钟意捏着小箭晃悠两下,精致的箭杆在皎皎月光下散发着森森寒意,他轻笑道:“随着风满楼一夜覆亡,金羽银箭已经消失十年,如今重现江湖,背后的意味很是耐人深思,听说风满楼当年亡得甚是惨烈呢。”
“再惨能惨得过魔谷?”青谷老人嗤笑一声,拎着酒坛子大口喝酒,不高兴道:“你快把这玩意儿拿走,马夫人的鬼魂在上面呢,也不怕半夜来找你。”
“找也找不上我,”钟意盯着他的脸,“会找前辈吗?”
“放屁!”青谷老人破口大骂,不耐烦地瞪起眼睛,大声道,“老夫不过是在青谷那鸟地方憋得狠了,想来赤炎门讨一杯喜酒喝,谁想到酒没喝着,还一连见到两具尸体,老夫年纪大了,很忌讳的好嘛!”

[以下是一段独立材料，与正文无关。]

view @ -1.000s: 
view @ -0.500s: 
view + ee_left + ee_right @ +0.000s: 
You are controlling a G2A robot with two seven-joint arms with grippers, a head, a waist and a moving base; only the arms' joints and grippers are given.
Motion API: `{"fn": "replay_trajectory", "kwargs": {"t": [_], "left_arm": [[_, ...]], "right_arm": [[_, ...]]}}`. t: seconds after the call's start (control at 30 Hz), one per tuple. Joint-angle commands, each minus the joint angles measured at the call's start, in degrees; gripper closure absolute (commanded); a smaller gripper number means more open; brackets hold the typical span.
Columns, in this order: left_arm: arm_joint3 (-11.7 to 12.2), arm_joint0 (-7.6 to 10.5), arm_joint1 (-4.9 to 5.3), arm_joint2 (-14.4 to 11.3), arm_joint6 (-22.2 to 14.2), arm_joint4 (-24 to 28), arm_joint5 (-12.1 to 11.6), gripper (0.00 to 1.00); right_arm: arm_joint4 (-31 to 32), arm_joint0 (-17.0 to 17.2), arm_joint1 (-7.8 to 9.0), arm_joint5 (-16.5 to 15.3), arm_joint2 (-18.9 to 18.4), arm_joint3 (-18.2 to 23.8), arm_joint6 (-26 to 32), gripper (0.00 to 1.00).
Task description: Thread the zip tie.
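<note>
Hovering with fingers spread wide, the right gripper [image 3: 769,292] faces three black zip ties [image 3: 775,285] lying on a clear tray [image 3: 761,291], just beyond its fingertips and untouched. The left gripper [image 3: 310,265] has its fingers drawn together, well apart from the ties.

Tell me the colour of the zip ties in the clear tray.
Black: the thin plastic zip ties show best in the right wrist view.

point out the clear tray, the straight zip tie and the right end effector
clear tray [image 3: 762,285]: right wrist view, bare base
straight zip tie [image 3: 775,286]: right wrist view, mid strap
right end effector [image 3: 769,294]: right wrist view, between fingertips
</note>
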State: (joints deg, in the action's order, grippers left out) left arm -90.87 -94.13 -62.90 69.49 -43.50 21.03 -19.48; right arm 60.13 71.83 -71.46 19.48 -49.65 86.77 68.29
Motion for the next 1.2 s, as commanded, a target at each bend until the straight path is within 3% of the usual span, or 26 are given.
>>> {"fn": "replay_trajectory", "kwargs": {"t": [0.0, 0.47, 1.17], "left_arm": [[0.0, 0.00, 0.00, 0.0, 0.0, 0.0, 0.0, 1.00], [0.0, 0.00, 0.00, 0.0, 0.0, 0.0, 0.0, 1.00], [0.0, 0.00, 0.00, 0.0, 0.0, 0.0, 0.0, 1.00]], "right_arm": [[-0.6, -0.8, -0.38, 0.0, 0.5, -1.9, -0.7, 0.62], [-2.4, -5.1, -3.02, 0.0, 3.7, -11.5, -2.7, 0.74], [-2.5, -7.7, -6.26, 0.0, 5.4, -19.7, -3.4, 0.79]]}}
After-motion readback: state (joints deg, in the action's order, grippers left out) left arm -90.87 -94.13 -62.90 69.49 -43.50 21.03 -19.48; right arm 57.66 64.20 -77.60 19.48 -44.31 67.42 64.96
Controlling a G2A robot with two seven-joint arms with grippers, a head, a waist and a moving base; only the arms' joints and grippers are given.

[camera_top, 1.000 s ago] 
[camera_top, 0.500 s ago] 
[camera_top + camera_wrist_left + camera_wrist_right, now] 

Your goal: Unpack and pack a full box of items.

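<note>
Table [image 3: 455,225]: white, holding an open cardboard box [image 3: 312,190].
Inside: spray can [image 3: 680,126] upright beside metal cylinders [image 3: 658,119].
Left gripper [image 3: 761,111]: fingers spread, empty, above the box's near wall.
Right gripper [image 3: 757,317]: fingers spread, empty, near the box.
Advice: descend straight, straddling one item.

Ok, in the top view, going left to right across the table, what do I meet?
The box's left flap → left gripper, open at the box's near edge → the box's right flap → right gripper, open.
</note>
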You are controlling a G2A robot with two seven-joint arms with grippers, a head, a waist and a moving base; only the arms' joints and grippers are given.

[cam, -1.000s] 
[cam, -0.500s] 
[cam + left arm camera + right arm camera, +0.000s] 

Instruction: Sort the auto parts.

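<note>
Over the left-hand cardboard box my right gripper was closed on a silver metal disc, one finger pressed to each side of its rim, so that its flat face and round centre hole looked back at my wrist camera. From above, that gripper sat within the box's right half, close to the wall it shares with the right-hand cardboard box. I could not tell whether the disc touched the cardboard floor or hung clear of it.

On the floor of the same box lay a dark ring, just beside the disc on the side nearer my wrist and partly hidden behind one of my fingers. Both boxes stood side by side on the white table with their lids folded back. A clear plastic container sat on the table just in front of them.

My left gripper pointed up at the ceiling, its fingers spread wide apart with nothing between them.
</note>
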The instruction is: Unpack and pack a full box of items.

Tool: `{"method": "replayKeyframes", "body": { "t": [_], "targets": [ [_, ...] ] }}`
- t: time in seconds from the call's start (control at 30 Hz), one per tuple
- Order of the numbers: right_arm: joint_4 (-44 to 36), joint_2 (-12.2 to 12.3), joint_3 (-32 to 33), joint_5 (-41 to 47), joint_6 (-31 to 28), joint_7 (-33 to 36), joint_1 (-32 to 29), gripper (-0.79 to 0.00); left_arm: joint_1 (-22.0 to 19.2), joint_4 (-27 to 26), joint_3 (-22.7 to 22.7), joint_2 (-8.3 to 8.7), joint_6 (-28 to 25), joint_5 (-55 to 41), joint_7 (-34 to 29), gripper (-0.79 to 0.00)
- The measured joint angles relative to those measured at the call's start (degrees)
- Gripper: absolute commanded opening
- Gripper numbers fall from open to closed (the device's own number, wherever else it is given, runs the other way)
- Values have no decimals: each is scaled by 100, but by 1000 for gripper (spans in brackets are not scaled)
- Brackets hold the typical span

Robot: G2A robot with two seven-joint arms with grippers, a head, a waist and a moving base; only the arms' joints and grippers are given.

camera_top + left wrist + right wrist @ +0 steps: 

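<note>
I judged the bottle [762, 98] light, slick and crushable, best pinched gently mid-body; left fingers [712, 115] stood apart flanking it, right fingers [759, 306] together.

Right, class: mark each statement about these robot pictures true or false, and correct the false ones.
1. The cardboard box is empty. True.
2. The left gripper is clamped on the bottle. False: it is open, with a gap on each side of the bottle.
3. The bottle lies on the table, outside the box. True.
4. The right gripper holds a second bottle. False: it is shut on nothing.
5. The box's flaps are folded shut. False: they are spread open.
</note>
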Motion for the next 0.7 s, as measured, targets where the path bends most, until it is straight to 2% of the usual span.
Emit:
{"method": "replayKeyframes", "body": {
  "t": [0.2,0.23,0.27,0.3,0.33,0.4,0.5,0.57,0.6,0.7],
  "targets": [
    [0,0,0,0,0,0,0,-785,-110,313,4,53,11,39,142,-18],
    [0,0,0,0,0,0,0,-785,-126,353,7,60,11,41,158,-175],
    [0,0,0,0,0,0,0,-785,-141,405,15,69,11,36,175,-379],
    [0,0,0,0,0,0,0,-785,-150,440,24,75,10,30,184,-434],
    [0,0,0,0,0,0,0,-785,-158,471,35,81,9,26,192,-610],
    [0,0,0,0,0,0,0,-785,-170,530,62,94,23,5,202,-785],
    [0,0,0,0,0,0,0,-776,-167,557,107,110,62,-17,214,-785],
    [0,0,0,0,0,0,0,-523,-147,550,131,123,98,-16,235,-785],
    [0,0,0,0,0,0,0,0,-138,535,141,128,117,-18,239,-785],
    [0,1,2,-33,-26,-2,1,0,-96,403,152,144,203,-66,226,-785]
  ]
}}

“好好好,委屈前辈了,酒窖中还有几坛陈年的好酒,一并都送给前辈赔罪,如何?”
提到美酒,青谷老人这才重新浮起笑意,摸摸下巴,一脸遗憾地感慨:“美酒虽好,若没有美人陪伴,也是辜负了今夜这般好月光啊……”
钟意靠近过去:“前辈看钟某的美色如何?”
青谷老人挑起他的下巴,借着桂树下斑驳的月光端详片刻,赞道:“剑眉星目,俊朗无俦……唉,可惜……”
“嗯?”
青谷老人摇头道:“可惜美则美矣,年龄太大,甚是扫兴呀。”
钟意一笑,慢慢逼近过去,盯着他在月色下分外明亮的眼睛,目色深沉。
青谷老人唏嘘完了,一转脸,发现他离自己近得不过一寸,顿时大惊失色:“你靠老夫这么近干什么?”
“我突然发现,前辈这双眼睛灿若星辰,水灵剔透,宛若秋水……”
青谷老人倒吸一口冷气,暴怒:“老夫六十岁了!你是变态吗?”
“哈哈哈……”钟意刚要说话,突然神情一顿,转向西南方向深吸一口气,脸色骤然严肃起来,“前辈闻到了吗?”
“老夫又不是狗鼻子!”
“血腥气,”钟意轻声道,一把拉起青谷老人,“走。”
忘忧堂位于江城东北,两人纵身跃上屋顶,闻到西南方向的风中隐隐传来丝丝血腥气,下意识施展上乘轻功,一路疾驰而去。
落在一处檐角,钟意的身影倏地停下来,檐下正是挂满白幡的赤炎门,只见一个瘦削的身影拎着长剑,正如切瓜砍菜一般大开杀戒。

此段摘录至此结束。